### [COLLECTED DATA]

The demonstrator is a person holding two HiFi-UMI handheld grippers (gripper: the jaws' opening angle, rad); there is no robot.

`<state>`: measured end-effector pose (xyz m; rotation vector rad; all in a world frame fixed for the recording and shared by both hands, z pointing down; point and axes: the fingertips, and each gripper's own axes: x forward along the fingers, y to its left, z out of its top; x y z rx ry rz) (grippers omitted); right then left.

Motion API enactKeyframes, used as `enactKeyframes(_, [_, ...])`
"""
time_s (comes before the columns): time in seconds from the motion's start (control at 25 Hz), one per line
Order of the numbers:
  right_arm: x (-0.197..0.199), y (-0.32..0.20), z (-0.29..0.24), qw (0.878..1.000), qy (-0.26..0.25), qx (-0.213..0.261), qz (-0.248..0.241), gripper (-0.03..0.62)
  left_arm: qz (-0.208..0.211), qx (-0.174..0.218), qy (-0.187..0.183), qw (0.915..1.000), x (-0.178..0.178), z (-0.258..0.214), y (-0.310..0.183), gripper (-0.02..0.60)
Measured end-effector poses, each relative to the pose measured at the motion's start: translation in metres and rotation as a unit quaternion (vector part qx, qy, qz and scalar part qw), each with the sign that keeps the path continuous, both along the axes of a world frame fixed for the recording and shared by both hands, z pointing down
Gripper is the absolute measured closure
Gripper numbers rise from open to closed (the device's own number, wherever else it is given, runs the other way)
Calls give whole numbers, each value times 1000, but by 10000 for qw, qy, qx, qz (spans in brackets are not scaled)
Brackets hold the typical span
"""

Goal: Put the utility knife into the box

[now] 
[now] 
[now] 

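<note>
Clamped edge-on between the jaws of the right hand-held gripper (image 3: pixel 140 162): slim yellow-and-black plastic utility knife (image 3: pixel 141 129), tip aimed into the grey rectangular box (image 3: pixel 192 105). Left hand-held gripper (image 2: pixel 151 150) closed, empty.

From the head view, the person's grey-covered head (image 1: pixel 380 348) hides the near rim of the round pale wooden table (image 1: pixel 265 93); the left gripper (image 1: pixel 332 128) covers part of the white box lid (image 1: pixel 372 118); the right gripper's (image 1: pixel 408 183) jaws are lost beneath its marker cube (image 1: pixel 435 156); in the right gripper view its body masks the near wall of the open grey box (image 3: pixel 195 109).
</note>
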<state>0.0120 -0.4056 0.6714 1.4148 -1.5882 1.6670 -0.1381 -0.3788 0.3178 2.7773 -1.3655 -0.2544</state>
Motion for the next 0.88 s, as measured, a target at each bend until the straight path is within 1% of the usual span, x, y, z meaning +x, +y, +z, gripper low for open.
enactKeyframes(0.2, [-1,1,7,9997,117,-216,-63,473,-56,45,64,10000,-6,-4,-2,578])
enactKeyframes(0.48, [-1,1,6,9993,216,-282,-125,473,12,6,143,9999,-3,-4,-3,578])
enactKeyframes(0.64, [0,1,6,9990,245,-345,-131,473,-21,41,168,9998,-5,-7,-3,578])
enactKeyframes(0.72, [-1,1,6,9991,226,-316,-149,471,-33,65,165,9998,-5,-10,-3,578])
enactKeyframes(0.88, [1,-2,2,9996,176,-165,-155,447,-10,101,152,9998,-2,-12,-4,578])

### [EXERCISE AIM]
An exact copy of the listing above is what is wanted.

### [FINISHED TASK]
The demonstrator is a person holding two HiFi-UMI handheld grippers (gripper: the jaws' opening angle, rad); there is no robot.

`<state>`: measured end-effector pose (xyz m; rotation vector rad; all in a world frame fixed for the recording and shared by both hands, z pointing down; point and axes: the fingertips, and each gripper's own axes: x forward along the fingers, y to its left, z out of its top; x y z rx ry rz) (grippers omitted); right then left.

Motion API enactKeyframes, used as `enactKeyframes(_, [_, ...])`
"""
time_s (comes before the columns): time in seconds from the motion's start (control at 25 Hz), one per line
Order of the numbers:
  right_arm: x (-0.197..0.199), y (-0.32..0.20), z (-0.29..0.24), qw (0.878..1.000), qy (-0.26..0.25), qx (-0.213..0.261), qz (-0.248..0.241), gripper (-0.03..0.62)
  left_arm: qz (-0.208..0.211), qx (-0.174..0.218), qy (-0.187..0.183), qw (0.915..1.000), x (-0.178..0.178), z (-0.258..0.214), y (-0.310..0.183), gripper (-0.02..0.60)
Measured end-effector poses, each relative to the pose measured at the motion's start: translation in metres and rotation as a unit quaternion (vector part qx, qy, qz and scalar part qw), each with the sign that keeps the path continuous, both along the axes of a world frame fixed for the recording and shared by both hands, z pointing down
Gripper is the absolute measured closure
Gripper numbers rise from open to closed (the device's own number, wherever else it is given, runs the other way)
Calls give whole numbers, each value times 1000, but by 10000 for qw, qy, qx, qz (spans in brackets are not scaled)
Brackets hold the typical span
"""

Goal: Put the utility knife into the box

[now] 
[now] 
[now] 

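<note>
Clamped edge-on between the jaws of the right hand-held gripper (image 3: pixel 140 162): slim yellow-and-black plastic utility knife (image 3: pixel 141 129), tip aimed into the grey rectangular box (image 3: pixel 192 105). Left hand-held gripper (image 2: pixel 151 150) closed, empty.

From the head view, the person's grey-covered head (image 1: pixel 380 348) hides the near rim of the round pale wooden table (image 1: pixel 265 93); the left gripper (image 1: pixel 332 128) covers part of the white box lid (image 1: pixel 372 118); the right gripper's (image 1: pixel 408 183) jaws are lost beneath its marker cube (image 1: pixel 435 156); in the right gripper view its body masks the near wall of the open grey box (image 3: pixel 195 109).
</note>
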<state>0.0120 -0.4056 0.6714 1.4148 -1.5882 1.6670 -0.1381 -0.3788 0.3178 2.7773 -1.3655 -0.2544</state>
Motion for the next 0.88 s, as measured, a target at each bend until the straight path is within 1% of the usual span, x, y, z meaning +x, +y, +z, gripper low for open.
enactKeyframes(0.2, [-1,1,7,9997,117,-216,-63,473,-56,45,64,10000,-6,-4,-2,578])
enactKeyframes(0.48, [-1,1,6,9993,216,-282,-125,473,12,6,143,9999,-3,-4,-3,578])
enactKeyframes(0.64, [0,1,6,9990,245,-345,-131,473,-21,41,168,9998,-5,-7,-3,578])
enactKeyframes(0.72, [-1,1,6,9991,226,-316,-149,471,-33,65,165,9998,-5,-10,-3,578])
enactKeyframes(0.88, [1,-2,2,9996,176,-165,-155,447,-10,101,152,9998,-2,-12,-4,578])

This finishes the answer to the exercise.